Brown has maintained that the Enterprise Zone, as it is currently structured, is too expensive for the state to afford. The tax breaks that companies receive are not substantive enough to encourage firms to relocate from out of the state, he argues.

A 2009 report from the Public Policy Institute of California found that it’s difficult to determine if enterprise zones help the economy. The program cost the state about $533 million in lost tax revenue in 2005.

Currently, businesses eligible for Enterprise Zone tax breaks could get up to $37,000 in tax breaks over the course of five years for hiring qualified employees, said Laura Biery, the city’s administrative analyst.

Under the proposed changes, businesses would get a one-time tax break of $5,000, she said.

Businesses would only be eligible for tax breaks under the new system if employees were being hired to fill a new position, Brown said in a statement.
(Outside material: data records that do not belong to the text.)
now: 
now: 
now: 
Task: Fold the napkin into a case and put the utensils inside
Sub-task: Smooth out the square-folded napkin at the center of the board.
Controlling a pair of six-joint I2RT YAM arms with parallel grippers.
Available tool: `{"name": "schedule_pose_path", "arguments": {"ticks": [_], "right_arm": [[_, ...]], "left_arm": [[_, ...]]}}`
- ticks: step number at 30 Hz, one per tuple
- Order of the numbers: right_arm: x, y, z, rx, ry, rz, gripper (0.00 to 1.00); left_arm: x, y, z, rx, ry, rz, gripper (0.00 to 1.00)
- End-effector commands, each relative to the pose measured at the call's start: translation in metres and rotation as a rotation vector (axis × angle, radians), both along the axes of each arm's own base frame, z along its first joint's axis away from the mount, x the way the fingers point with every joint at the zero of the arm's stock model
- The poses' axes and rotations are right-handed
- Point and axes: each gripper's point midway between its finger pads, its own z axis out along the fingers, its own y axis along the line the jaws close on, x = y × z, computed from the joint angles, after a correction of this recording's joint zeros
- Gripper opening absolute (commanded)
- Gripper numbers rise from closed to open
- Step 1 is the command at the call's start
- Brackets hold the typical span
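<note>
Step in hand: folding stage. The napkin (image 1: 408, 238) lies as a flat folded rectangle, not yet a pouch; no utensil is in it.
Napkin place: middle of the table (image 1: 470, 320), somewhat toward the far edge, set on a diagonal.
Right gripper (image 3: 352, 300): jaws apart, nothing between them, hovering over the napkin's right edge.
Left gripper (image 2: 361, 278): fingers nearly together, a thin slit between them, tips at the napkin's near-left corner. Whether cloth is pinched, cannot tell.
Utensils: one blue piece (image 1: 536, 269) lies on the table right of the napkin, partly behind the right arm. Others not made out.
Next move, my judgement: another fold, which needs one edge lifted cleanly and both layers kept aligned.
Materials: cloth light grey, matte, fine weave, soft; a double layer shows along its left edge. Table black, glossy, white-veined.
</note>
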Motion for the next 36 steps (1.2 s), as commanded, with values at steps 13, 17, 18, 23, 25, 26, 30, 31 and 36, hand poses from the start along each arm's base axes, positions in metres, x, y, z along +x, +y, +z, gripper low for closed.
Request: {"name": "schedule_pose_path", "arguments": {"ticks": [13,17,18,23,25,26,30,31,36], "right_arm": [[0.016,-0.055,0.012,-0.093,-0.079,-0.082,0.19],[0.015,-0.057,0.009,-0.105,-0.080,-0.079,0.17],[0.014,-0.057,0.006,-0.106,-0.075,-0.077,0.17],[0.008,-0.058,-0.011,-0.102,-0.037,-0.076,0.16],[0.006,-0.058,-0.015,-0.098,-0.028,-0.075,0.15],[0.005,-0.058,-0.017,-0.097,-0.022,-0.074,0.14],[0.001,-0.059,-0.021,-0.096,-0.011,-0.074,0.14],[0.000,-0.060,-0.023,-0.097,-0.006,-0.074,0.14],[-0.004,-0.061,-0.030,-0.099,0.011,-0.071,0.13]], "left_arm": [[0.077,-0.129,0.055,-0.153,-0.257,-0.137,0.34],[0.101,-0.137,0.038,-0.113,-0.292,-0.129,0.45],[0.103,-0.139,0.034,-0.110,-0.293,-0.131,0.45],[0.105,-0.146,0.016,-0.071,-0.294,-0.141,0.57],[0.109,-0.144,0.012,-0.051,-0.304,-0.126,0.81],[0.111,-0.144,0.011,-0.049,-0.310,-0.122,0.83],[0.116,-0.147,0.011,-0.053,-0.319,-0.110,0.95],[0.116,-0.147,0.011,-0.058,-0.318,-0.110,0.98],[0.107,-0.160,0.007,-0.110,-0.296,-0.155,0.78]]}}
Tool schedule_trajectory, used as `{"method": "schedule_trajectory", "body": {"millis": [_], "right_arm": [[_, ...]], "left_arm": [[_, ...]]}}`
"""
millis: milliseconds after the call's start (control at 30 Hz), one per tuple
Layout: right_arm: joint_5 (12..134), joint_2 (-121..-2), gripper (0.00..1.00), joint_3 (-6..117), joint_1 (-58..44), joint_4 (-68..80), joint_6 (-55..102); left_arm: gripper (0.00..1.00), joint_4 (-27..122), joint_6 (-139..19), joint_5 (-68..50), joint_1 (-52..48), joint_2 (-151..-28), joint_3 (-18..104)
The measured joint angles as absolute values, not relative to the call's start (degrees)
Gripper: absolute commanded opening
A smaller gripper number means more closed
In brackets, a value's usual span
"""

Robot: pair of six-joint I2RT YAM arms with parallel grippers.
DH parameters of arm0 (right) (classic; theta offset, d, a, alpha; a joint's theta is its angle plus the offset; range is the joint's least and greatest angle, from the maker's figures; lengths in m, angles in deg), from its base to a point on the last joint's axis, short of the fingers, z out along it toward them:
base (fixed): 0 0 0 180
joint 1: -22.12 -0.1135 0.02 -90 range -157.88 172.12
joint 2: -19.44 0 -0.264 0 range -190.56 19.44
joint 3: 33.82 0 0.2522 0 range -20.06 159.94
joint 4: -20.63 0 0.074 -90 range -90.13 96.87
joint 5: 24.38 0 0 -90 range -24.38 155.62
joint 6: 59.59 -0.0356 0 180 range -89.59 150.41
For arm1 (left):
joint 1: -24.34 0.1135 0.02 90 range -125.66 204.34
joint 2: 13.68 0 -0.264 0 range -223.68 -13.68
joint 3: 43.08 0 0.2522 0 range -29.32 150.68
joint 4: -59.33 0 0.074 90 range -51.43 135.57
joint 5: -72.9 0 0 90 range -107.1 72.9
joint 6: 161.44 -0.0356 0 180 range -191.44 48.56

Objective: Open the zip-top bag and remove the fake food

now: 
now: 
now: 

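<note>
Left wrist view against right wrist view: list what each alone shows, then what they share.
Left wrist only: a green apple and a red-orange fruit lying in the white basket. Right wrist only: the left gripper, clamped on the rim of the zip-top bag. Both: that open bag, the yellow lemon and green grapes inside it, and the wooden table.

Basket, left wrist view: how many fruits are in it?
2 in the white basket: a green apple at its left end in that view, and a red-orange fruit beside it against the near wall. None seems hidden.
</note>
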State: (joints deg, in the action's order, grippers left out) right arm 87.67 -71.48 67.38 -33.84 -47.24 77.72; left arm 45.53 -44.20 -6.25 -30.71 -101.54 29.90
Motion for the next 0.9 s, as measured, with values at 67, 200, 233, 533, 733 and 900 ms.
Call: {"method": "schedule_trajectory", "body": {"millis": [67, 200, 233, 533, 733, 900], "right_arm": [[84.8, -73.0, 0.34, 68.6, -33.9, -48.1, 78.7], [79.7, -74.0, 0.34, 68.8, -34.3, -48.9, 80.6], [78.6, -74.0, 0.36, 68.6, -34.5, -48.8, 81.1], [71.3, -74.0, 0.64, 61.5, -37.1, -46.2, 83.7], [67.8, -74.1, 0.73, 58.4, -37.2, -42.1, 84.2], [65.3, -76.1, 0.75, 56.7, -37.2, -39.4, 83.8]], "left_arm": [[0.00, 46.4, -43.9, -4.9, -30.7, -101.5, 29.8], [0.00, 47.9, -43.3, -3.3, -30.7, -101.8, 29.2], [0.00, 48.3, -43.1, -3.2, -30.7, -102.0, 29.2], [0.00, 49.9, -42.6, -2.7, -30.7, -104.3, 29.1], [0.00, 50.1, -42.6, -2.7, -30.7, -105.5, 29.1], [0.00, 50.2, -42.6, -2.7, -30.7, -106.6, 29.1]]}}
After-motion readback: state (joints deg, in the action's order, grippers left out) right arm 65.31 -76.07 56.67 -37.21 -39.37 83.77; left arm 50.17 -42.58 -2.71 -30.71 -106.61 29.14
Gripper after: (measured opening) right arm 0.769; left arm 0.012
Now, tax breaks can be earned for hiring employees, whether the position they filled was new or not.

The proposed changes to the Enterprise Zone would stymie the program’s effectiveness, said Jason Crawford, the city’s economic development director.

“A business has a huge incentive with $37,000. The incentive with $5,000 — I don’t know,” Crawford said. “To me, any business that is hiring somebody right now is a boon to the economy and is worth incentivizing.”

Enterprise Zone tax breaks give the Santa Clarita Valley an advantage over cities, such as Glendale and Burbank, which are all trying to attract businesses, said Jonas Peterson, executive director for the Santa Clarita Valley Economic Development Corporation.

For years, local business leaders and city officials have praised Santa Clarita’s enterprise zone as a “golden goose” for the local economy. In December, the state awarded the SCV a larger enterprise zone that would give tax breaks to businesses located in unincorporated areas, including Six Flags Magic Mountain, one of the valley’s largest employers. The SCV
Economic Development Corp. applied for the newer, larger zone.

But businesses located in the new enterprise zone won’t be eligible to get the new tax breaks until the state finalizes the zone and gives it the official designation. When that will happen is unknown, Crawford said.